* [TASK DETAILS] Which lines below include "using"? Copy them all.

*** Begin section ***

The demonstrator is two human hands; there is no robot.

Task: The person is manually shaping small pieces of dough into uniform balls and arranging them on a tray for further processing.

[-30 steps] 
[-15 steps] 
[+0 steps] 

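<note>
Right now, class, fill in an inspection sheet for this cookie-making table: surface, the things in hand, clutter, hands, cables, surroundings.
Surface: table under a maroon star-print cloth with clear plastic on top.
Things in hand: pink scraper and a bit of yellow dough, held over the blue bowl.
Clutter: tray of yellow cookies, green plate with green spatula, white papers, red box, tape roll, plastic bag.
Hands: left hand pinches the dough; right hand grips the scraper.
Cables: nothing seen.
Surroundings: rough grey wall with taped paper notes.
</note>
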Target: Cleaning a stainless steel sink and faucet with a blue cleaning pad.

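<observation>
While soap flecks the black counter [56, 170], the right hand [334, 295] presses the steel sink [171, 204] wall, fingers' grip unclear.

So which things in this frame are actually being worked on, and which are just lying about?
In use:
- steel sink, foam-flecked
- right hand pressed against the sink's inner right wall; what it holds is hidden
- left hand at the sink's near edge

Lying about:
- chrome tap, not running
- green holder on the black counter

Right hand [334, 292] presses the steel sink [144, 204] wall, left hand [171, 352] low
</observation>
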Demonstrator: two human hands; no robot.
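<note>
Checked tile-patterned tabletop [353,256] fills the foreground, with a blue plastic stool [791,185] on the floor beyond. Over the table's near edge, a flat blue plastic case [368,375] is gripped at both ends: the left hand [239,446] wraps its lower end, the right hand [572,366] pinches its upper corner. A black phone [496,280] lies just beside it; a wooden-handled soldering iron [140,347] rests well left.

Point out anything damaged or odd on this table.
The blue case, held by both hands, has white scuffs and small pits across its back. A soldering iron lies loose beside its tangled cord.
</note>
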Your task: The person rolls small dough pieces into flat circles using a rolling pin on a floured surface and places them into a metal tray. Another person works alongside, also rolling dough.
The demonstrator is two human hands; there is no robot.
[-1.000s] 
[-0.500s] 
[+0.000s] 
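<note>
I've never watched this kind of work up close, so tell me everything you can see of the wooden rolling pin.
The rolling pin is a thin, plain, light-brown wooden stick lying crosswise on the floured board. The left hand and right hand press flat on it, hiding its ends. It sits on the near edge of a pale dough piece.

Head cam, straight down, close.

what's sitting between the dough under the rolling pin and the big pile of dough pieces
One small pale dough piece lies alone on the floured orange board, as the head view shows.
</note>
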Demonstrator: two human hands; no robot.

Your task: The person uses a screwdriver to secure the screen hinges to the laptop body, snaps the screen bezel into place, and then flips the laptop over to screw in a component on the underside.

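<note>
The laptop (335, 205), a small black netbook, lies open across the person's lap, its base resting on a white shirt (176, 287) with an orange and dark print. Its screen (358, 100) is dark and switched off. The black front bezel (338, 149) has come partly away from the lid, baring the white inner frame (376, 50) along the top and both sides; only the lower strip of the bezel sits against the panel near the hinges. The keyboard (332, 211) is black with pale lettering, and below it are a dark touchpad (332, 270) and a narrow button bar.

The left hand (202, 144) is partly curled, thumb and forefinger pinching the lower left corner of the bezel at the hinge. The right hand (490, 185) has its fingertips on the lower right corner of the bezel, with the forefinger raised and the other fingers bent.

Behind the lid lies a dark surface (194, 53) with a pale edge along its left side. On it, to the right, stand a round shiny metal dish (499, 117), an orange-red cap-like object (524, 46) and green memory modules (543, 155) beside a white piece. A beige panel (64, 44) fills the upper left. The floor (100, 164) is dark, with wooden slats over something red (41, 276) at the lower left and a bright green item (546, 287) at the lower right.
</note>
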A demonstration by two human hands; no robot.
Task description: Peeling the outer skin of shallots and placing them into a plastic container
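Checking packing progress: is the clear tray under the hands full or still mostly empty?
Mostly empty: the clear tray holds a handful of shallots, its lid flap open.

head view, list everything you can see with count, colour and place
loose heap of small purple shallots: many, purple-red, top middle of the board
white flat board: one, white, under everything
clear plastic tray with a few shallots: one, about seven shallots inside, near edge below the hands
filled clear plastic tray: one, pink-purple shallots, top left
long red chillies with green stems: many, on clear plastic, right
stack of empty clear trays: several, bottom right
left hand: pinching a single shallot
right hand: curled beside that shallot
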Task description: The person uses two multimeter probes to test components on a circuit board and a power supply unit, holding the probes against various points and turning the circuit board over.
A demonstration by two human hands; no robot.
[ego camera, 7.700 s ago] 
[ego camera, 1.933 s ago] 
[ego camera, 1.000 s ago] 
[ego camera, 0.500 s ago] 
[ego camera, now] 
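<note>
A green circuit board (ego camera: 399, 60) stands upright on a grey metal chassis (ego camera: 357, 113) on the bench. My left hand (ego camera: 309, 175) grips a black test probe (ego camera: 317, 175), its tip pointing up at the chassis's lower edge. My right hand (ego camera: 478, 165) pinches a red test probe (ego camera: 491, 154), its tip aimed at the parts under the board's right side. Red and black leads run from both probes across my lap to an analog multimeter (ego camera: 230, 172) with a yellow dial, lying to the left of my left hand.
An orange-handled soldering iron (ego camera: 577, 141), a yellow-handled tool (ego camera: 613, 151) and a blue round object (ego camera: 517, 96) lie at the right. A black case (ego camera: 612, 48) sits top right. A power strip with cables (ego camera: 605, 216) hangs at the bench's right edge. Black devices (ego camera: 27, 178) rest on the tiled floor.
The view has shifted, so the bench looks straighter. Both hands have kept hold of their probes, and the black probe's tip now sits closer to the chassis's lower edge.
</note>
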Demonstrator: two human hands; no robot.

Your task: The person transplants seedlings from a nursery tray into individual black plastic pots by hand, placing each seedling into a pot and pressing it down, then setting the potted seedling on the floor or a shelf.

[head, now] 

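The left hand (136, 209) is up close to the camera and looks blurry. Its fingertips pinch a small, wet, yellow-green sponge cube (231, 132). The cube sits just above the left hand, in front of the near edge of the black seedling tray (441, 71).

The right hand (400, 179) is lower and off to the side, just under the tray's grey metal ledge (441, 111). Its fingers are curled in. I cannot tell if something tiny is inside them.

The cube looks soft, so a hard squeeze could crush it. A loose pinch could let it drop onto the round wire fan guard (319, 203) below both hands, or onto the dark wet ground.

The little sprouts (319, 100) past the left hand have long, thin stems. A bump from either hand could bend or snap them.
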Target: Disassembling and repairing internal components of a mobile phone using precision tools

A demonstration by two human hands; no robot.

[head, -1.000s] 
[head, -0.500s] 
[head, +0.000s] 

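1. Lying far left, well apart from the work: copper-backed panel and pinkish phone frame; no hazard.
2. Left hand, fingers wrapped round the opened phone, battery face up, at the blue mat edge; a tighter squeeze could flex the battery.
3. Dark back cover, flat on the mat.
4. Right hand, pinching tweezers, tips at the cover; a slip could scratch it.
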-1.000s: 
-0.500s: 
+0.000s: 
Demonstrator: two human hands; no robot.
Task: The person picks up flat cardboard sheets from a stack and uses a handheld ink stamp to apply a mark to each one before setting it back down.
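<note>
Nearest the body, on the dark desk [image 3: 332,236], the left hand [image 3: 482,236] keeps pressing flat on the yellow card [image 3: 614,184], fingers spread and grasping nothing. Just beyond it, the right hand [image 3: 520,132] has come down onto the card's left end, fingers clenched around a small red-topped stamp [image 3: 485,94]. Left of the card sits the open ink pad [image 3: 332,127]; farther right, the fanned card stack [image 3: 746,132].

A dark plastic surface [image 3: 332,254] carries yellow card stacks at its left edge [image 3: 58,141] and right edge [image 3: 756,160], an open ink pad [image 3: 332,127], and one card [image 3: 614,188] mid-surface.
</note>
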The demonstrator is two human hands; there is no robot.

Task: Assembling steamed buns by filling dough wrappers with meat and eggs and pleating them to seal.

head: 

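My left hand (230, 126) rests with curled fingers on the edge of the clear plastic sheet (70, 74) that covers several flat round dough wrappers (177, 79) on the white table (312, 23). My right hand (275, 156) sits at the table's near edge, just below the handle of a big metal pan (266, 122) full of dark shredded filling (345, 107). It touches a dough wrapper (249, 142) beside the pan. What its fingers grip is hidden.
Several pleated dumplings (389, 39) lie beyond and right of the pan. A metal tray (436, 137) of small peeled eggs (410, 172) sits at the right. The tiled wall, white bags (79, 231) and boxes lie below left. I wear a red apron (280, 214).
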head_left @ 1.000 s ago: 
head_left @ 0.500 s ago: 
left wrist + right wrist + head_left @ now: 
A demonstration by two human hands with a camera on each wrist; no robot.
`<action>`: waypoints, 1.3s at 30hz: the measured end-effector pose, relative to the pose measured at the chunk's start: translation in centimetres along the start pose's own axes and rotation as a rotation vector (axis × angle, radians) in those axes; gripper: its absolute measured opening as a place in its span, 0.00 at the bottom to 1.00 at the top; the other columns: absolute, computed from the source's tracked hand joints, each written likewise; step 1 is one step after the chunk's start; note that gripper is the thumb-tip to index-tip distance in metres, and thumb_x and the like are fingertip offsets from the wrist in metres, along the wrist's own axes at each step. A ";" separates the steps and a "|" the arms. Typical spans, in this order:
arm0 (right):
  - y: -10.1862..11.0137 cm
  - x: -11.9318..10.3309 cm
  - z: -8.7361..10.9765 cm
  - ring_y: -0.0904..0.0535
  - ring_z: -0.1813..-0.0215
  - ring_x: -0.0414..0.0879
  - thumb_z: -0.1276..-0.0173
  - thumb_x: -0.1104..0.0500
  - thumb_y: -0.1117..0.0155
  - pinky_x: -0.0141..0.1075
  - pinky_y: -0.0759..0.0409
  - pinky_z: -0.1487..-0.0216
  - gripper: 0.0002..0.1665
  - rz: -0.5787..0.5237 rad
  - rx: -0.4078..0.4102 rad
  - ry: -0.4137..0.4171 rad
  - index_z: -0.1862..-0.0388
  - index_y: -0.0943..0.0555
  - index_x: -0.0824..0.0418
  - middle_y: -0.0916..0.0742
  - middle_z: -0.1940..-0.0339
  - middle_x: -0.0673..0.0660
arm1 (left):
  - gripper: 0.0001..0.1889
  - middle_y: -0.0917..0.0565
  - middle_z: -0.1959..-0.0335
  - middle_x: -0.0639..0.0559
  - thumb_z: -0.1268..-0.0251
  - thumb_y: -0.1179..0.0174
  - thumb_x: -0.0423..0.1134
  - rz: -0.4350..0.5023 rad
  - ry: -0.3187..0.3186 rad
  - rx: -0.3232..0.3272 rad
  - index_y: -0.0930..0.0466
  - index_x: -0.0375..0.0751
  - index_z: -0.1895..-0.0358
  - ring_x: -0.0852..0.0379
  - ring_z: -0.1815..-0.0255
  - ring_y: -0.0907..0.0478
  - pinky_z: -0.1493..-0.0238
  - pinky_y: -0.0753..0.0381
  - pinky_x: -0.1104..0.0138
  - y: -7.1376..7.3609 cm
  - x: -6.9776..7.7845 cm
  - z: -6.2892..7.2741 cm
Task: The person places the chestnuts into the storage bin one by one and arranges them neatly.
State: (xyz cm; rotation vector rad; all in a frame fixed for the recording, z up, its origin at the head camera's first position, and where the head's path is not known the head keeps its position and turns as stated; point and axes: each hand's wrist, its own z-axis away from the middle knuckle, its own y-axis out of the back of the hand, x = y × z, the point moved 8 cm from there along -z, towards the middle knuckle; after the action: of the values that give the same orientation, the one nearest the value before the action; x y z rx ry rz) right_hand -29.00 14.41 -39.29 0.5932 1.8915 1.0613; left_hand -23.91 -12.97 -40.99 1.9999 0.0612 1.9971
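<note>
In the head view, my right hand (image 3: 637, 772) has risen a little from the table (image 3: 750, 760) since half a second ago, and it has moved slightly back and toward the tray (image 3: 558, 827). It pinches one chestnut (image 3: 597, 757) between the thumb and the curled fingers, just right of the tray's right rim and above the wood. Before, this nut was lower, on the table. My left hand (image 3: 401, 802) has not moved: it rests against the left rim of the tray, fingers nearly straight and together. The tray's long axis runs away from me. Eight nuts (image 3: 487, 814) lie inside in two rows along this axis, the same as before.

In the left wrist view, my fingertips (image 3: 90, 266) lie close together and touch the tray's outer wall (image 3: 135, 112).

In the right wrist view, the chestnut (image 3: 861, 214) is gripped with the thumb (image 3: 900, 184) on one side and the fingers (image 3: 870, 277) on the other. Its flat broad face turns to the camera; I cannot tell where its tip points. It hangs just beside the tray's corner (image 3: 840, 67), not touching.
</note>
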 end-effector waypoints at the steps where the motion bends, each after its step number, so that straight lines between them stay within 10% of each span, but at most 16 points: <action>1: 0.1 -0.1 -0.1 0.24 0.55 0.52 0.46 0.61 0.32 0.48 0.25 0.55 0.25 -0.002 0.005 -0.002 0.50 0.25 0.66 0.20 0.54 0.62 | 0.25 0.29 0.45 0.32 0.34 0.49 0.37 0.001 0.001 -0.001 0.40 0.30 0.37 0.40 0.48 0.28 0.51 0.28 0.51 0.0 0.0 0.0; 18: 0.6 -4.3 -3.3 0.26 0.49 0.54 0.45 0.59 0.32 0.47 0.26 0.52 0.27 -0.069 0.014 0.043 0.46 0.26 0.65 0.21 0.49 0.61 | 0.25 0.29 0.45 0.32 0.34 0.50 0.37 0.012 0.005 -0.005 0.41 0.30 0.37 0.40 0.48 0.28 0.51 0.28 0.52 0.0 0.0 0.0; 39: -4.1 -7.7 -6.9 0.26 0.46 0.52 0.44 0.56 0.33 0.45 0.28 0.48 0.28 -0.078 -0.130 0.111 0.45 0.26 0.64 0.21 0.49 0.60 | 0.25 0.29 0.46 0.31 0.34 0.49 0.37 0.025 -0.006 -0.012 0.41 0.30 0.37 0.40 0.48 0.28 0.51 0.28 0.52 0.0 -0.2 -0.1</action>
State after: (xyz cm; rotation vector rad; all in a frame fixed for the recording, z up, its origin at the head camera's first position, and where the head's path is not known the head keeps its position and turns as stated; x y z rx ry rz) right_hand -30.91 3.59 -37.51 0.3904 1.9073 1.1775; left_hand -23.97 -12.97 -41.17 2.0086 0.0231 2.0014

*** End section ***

* [SOLUTION TO THE EXERCISE]
Your task: The person rolls small dough pieces into flat circles using a rolling pin on a floured surface and places them into a metal tray. Another person works alongside, also rolling dough.
Target: Disassembling and repairing internal components of a mobile phone using precision tools

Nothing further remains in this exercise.